医療費の計算方法は?

結論ですが、
医療費は、診療報酬制度の中で決まっています。

この記事は「医療費の計算」に疑問に思っている人に向けて書いています。
「医療費の計算方法」に関する疑問・悩み・不安などが解決できればと思っています。
この記事を読むことで「医療費の計算」についてわかります。

医療費ってどのように計算するの??
明細書に書いてある点数って?
医療にかかるお金ってわかりにくい!?

このような疑問や悩みにお答えします。

実は医療費を計算するにあたって、保険制度について理解しておく必要があります。
とくに、みなさんが病院を受診して医療サービスを受けた場合、窓口で負担するのは医療費の一部で済んでいるのです。
実は残りの部分は、「ある機関」から支払われているのです。そして、みなさんが収めている保険料から拠出されているのです。

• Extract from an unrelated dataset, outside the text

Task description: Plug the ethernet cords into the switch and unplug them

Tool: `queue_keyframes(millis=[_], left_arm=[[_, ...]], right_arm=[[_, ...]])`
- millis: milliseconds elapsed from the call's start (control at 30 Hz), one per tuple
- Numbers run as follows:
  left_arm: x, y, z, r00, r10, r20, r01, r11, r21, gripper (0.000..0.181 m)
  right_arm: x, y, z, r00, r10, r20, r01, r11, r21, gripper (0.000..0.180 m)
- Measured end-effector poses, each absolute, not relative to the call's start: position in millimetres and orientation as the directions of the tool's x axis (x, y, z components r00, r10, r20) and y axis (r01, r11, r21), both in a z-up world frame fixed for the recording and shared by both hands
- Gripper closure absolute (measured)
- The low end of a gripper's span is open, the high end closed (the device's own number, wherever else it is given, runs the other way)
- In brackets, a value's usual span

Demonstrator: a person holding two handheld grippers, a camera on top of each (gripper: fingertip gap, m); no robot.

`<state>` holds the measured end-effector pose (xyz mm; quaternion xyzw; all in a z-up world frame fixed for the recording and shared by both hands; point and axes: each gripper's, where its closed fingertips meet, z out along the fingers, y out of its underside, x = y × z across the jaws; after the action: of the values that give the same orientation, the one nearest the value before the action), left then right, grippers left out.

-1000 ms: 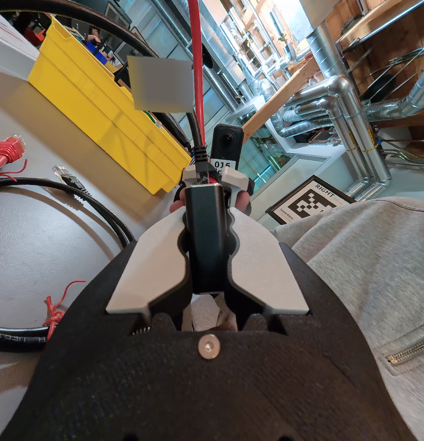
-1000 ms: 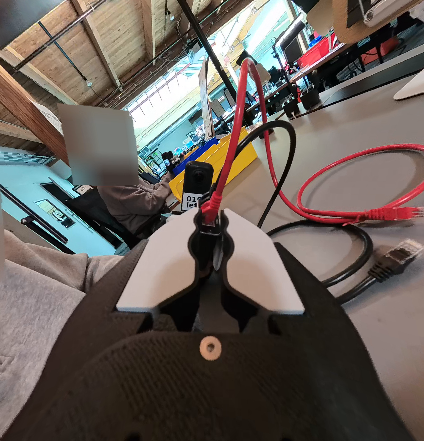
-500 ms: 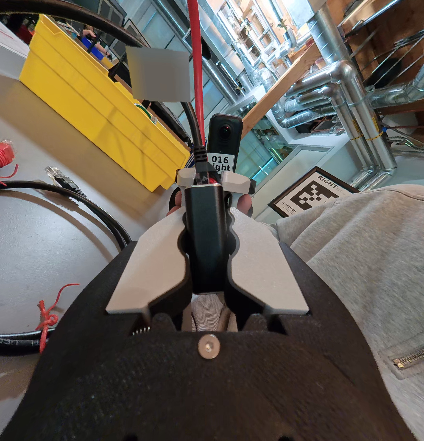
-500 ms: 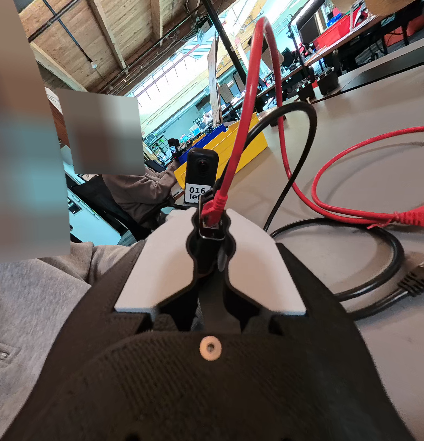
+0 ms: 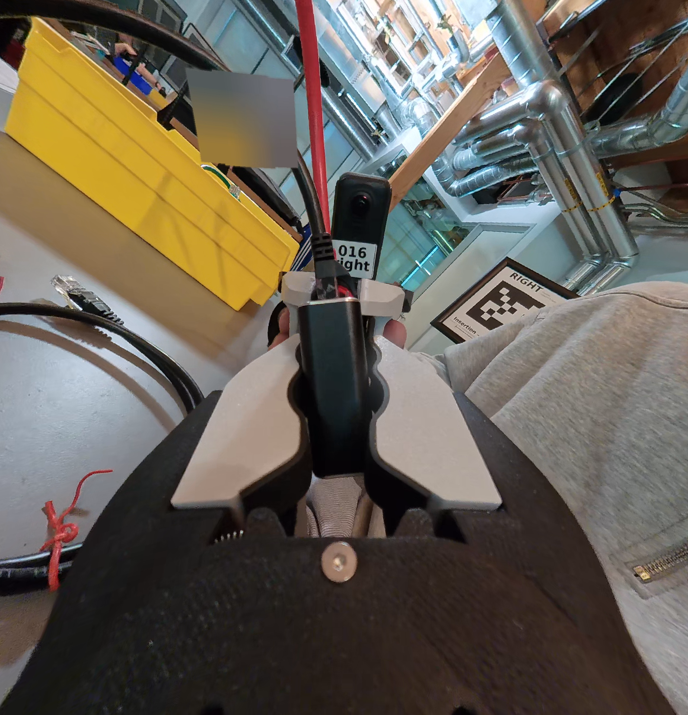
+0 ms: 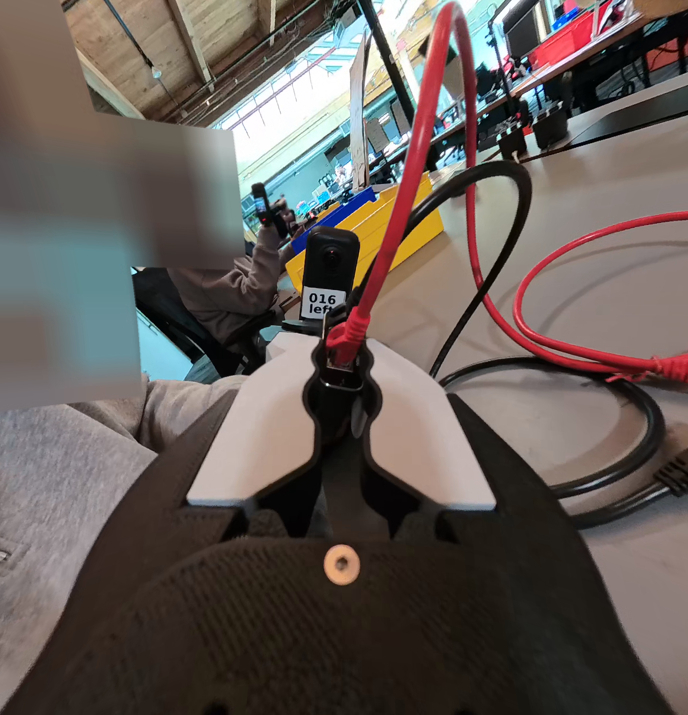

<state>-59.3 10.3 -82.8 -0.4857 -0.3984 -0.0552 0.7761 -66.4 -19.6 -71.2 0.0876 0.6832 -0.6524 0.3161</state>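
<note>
Each camera sits just behind its own hand-held gripper, looking along the fingers at the switch [image 5: 331, 387] from very close. The two views face each other across the switch [image 6: 336, 390], each showing the other's camera just beyond it. Both tilt over the table [image 5: 64, 418] and share the yellow bin [image 5: 141, 178], seen far behind the switch.

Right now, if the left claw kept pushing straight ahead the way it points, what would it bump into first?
Probably the right claw. The left claw is shut on the black switch, and the other claw sits right at the switch's far end, around the plugs; depth is hard to judge.
</note>
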Motion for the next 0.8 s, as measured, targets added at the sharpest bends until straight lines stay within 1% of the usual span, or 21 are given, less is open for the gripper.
queue_keyframes(millis=[167, 667, 800], left_arm=[[-58.8, 9.9, -82.3, 0.679, 0.302, 0.669, 0.467, 0.526, -0.711, 0.154], [-58.6, 11.5, -83.1, 0.679, 0.322, 0.660, 0.461, 0.513, -0.724, 0.152], [-57.9, 12.2, -82.8, 0.683, 0.318, 0.657, 0.461, 0.510, -0.726, 0.153]], right_arm=[[-65.5, -19.6, -69.5, -0.775, -0.307, -0.552, 0.541, 0.130, -0.831, 0.163], [-67.4, -20.2, -70.1, -0.692, -0.332, -0.641, 0.635, 0.144, -0.759, 0.165], [-67.0, -20.5, -69.4, -0.705, -0.328, -0.628, 0.621, 0.141, -0.771, 0.165]])
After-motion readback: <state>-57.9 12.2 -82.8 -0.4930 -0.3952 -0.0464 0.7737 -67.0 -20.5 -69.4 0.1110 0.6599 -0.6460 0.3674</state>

今回は、「医療費の計算方法」について説明したいと思います。

この記事のまとめ

診療報酬とは?

診療報酬とは、医師が患者様を診察・検査・治療・処方などの診療行為に対して支払われる対価のことをいいます。
つまり、診療報酬は医療行為というサービスに対する値段ということになります。

診療報酬制度とは?

診療報酬制度は、診療報酬を決める制度のことをいい、2年に1回診療報酬における点数の見直しがあります。
診療報酬は点数制が採用されており、医療行為の内容によって、価格が「点数」で決められています。

診療報酬は点数制

診療報酬は、点数制を採用しているため、「価格」ではなく「点数」で表記されます。
お金に換算すると「1点=10円」であり、実際には点数に0をつけた金額が診療報酬になります。

患者自己負担割合は?

保険証を持っている人が医療機関の窓口で支払う額は、「患者自己負担割合」を乗算した金額になります。
日本では、「国民皆保険制度」を実施しています。そのため、保険制度に入っており保険証をもっている人は、保険適応される診療報酬については、一部の負担で済みます。
具体的にいうと以下のような「患者自己負担割合」になっています。

  • 6歳未満(就学前)…2割負担
  • 6歳以上70歳未満…3割負担
  • 70歳以上75歳未満…2割負担※
  • 75歳以上…1割負担※ (※ただし現役並み所得者は3割負担)

そして、「患者自己負担金」以外の残りの診療報酬はどうなるかというと、「審査支払機関」から「医療機関」に支払われるのです。

医療費(患者負担分)の計算方法

では、実際の窓口で支払う医療費がどのよう計算されるか順にみていきましょう。

1.保険点数を合計する。

受けた医療行為(診察・検査・治療・処方など)の保険点数を合計します。

2.保険点数1点を10円として金額に換算する。

1で計算された点数に、0をつけて金額に換算します。
たとえば、「374点」であれば「3740円」ということになります。

3.患者自己負担割合(1割・3割など)を乗算する。

2で計算された金額に、「患者自己負担割合」を乗算します。
たとえば、45歳であれば患者自己負担割合は「3割」であるため、
3740円×0.3=1120円ということになります。

4.10円未満を四捨五入する。

3で計算された金額の10円未満を四捨五入した金額となります。

患者さんの心得

保険証の持参を

病院やクリニックなど医療機関を受診する際には、必ず保険証を忘れずに持参するようにしましょう。保険証には、皆さんにお支払い頂いた医療費の一部の残りの分を正しく「審査支払機関」に請求する必要があるのです。

保険証の変更は速やかに申し出を

とくに職場が変わった場合、引っ越しして住所が変わった場合、所得が変わって自己負担割合が変わった場合などで保険証が変わったときには、速やかに申し出をするようにしましょう。正しく、医療費を徴収するためにとても重要になります。

まとめ


今回は「医療費の計算」について説明しました。

医療費がどのような流れで計算するのか理解頂けたでしょうか?

保険制度の中で、診療報酬が決まっています。
そして、皆さんが窓口で実際に支払う医療費以外にも、残りの医療費(患者負担分以外の部分)が動いているのです。
残りの医療費は、サラリーマンの人であれば、給料から天引きされて収められている社会保険料などから賄なわれているのです。

また、明細書や領収書には「点数」で表記されていてわかりにくいですが、実は点数に0をつけたら金額に換算することが出来るのです。

医療とお金については、「少子高齢化」「保険負担の世代間格差」「医療費増大」などさまざまな課題もあります。
しかし、日本においては「国民皆保険制度」のおかげで、みなさんが必要な時に必要な医療を受けることが出来ています。
経済的な理由で医療を受けることが出来ない人はほとんどいないです。

「医療費の計算」から保険制度や医療制度などについて考えてみてはいかがでしょうか?

この記事によって、「医療費の計算」についての理解が深まり、一人でも多くの人に役立つことを願っています。